En effet. Ils finissent bien par apercevoir tout au fond, à travers une porte entrouverte, au bout d'un couloir, une femme de profil, très occupée à classer des papiers, apparemment: factures, devis, lettres de change, vieux manuscrits, journal intime, titres de propriété, attestation d'assurance, suggestions de menus ou relevés de compte.

Renaud Camus, L'Amour l'Automne, p.14

J'ai fait débuté la citation un peu avant "En effet" afin de rendre la rupture. Il se trouve que je connais l'origine de «L'esprit va voir ceux qu'il aime. 11. L'errance. 10. «Comment puis-je être mort?» (car j'ai essayé au cours des années passées de retrouver les préfaces écrites par Renaud Camus): il s'agit des légendes d'une série de photos de Duane Michals, publié dans "Photo Poche".

Si l'on ne sait pas cela, et même quand on le sait, on est frappé par l'apposition de «Comment puis-je être mort?» et «En effet.», qui vient comme une réponse incompréhensible: en effet, il est impossible que vous soyez mort, ou en effet, quelle étrange sensation de vivre en se sentant mort, ou en effet, vous ne devriez pas être là? La phrase suivante reprend le récit commencé la page précédente, à Morar, ce qui a amené à reprendre Rannoch Moor, p.482, et à constater que le récit est, étrangement, plus détaillé dans l'églogue que dans le journal. Cependant, cette liste de documents, trop précise pour être honnête, évoque la quatrième de couverture d'Échange, donc d'un passage de R.B. par R.B.

Mais ce qui me plaît dans des quelques lignes, ce qui provoque le rire et la surprise, c'est cet "En effet" placé ici, sobrement. Comment désormais croiser froidement un "en effet", surtout aussi bizarrement placé, après:

«J'aimerais bien lui sucer les seins», me dit W (à part).

(En effet, comme dit sobrement Vitalis dans La Jeune Fille verte: il est en train de s'envoyer en l'air avec Mme Beaudézyme, on frappe à la porte, Mme Beaudézyme affolée s'écrie «N'entrez pas!» et Vitalis dit «En effet...» — tiens, voilà un parfait exemple de ce qui me fait rire (je crois que la rupture et même l'impossibilité syntaxiques y sont beaucoup.))

Journal de Travers, p.537

Intention de l'auteur ou pas? Il y a un doute, mais léger: d'une part la construction est identique, d'autre part la transcription du Journal de Travers a coïncidé (à peu près) dans le temps avec l'écriture de L'Amour l'Automne, enfin, le terme est employé dans des contextes totalement différents, ce qui réduit le sens à néant, ou au contraire le multiplie (le procédé était drôle dans un contexte de jambes en l'air, il est glaçant, sonne comme de l'indifférence dans le contexte d'une voix qui demande «Comment puis-je être mort?»).

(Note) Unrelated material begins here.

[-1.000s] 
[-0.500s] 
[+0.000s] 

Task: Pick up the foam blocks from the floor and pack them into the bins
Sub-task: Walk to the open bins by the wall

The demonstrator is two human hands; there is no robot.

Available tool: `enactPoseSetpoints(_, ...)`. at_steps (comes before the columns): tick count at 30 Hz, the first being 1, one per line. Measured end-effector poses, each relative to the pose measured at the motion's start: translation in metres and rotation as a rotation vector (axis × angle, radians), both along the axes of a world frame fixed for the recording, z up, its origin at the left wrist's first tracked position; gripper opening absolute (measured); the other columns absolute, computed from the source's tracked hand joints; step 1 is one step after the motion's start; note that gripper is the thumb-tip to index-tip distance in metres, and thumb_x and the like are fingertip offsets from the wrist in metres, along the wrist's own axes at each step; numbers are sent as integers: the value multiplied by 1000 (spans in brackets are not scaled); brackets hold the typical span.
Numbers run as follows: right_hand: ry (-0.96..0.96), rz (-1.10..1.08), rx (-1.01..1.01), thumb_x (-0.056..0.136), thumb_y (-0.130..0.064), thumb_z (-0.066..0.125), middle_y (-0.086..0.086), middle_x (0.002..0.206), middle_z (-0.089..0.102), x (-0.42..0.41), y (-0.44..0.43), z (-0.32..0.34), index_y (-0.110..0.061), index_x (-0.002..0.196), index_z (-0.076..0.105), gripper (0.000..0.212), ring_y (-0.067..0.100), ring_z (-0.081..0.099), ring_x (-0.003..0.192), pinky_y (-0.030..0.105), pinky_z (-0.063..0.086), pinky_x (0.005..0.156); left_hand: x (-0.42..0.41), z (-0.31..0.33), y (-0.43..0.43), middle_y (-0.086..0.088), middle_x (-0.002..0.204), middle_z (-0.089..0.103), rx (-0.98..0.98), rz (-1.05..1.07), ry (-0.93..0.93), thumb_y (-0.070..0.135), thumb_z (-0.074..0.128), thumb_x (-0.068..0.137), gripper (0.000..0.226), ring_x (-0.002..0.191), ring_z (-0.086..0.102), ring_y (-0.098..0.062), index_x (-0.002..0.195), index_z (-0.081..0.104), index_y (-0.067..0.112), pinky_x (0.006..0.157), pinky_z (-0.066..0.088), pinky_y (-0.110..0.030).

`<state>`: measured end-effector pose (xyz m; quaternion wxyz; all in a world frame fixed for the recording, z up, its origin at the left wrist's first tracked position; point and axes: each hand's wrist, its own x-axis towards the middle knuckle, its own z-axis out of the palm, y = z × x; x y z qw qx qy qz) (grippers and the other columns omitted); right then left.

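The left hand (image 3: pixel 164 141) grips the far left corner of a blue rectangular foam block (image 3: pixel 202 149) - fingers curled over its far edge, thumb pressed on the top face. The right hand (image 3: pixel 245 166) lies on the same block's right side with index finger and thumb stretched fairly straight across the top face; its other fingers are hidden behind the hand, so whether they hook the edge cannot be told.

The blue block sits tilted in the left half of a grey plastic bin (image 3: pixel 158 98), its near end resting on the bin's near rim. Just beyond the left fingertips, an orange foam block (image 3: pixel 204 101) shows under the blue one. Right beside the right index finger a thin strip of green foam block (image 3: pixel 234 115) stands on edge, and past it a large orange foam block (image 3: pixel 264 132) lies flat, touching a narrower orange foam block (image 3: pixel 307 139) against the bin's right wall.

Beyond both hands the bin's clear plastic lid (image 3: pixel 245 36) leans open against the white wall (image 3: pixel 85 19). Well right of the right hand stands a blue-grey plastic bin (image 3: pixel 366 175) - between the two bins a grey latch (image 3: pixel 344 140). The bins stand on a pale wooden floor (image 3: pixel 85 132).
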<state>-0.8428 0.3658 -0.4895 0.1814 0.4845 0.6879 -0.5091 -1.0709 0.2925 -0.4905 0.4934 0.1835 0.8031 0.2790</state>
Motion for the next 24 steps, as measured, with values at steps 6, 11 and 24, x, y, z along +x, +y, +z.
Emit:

Je ne pourrai plus croiser un "en effet" dans un texte camusien sans le charger de sens qu'il n'aura alors peut-être pas. Les mots nous arrivent «chargées de vésanies» (expression favorite de Camus reprise à Bachelard (parfois il me semble ne plus parler que par citations).)

Et c'est la totalité d'un monde ainsi créé et à créer au fur à mesure de ses/mes lectures qui me fascine, l'espoir de se perdre une bonne fois.